Medical

Surgical Airway

The general category of airway interventions that establish a patent airway through a surgical opening in the neck rather than through the mouth or nose.

In the Field
Surgical airway is the umbrella term that includes cricothyroidotomy and tracheostomy. In a tactical or prehospital setting, the surgical airway being discussed is almost always cricothyroidotomy, because it is faster and uses landmarks that can be located under stress. Tracheostomy is a hospital procedure performed in controlled conditions. Knowing the term matters because it is what appears in protocols, scope of practice documents, and aid bag specifications.
Common Mistake
Using "surgical airway" and "tracheostomy" interchangeably when the field-relevant intervention is almost always cricothyroidotomy.

Technical Detail

Surgical airway is the general term for any airway intervention that bypasses the upper airway through a surgical opening in the front of the neck. Two procedures fall under this category:

Cricothyroidotomy. An incision through the cricothyroid membrane between the thyroid cartilage and the cricoid cartilage. The relevant procedure for emergency prehospital and tactical use. See the Cricothyroidotomy entry for detail.
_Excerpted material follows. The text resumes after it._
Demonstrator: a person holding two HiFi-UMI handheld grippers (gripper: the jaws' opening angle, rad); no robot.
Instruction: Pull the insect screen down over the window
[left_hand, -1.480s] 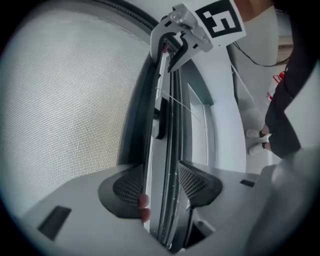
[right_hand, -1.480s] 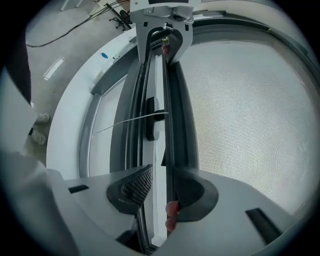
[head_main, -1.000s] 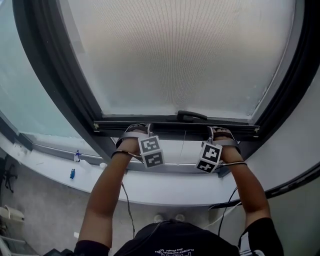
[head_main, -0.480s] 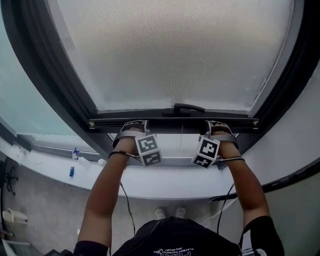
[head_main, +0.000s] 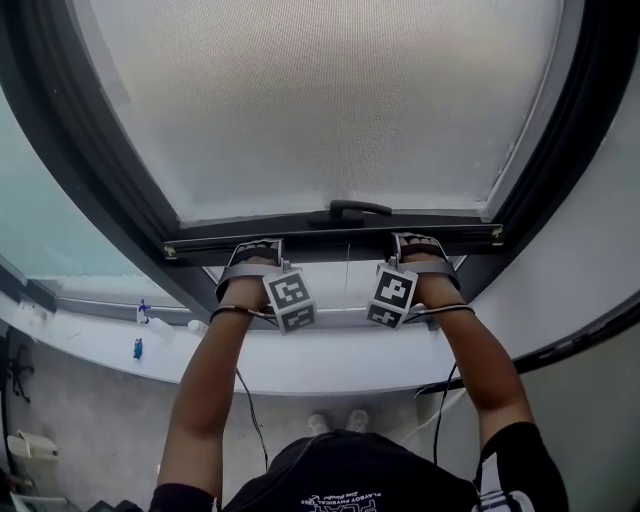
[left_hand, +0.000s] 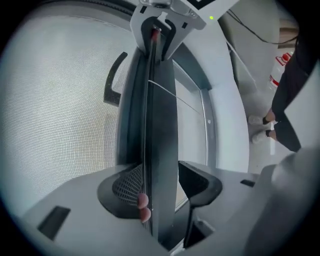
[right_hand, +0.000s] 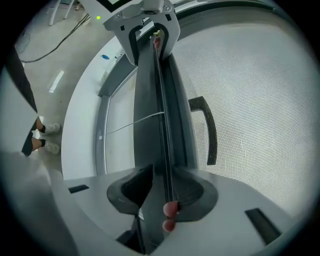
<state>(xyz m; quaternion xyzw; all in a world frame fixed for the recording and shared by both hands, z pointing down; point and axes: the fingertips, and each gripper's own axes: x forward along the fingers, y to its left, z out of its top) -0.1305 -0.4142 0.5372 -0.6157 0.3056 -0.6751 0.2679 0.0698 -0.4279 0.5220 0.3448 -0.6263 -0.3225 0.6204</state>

Tracheostomy. An incision lower in the neck through the tracheal rings themselves, typically between the second and third or third and fourth tracheal rings. Performed almost exclusively in operating room or intensive care settings, where the patient can be positioned, prepped, anesthetized, and the surgical field controlled. Not appropriate for emergency field use.

Why cricothyroidotomy is the field surgical airway. Several factors make cricothyroidotomy the appropriate emergency surgical airway:

The cricothyroid membrane is shallow, thin, and avascular relative to the trachea, allowing rapid access with minimal bleeding.

The landmarks (thyroid cartilage, cricoid cartilage) are palpable and identifiable even under low light or stress.

The procedure can be completed in under a minute by a trained provider.

Specialized field kits make the procedure accessible without an operating room or full surgical suite.

Tracheostomy by contrast requires more dissection, encounters more vascular structures, and is poorly suited to the operational conditions of prehospital emergency airway management.

Provider scope. Surgical airway access is a provider-level skill. Cricothyroidotomy is the procedure typically authorized within the scope of practice for combat medics, tactical paramedics, and emergency physicians and surgeons. Tracheostomy is generally restricted to surgeons in controlled hospital settings.

Aid bag and protocol implications. When a tactical medical protocol or aid bag specification refers to "surgical airway capability," the practical reference is cricothyroidotomy capability. The specifications typically include a dedicated cricothyroidotomy kit, training documentation, and protocol authorization for the medic to perform the procedure.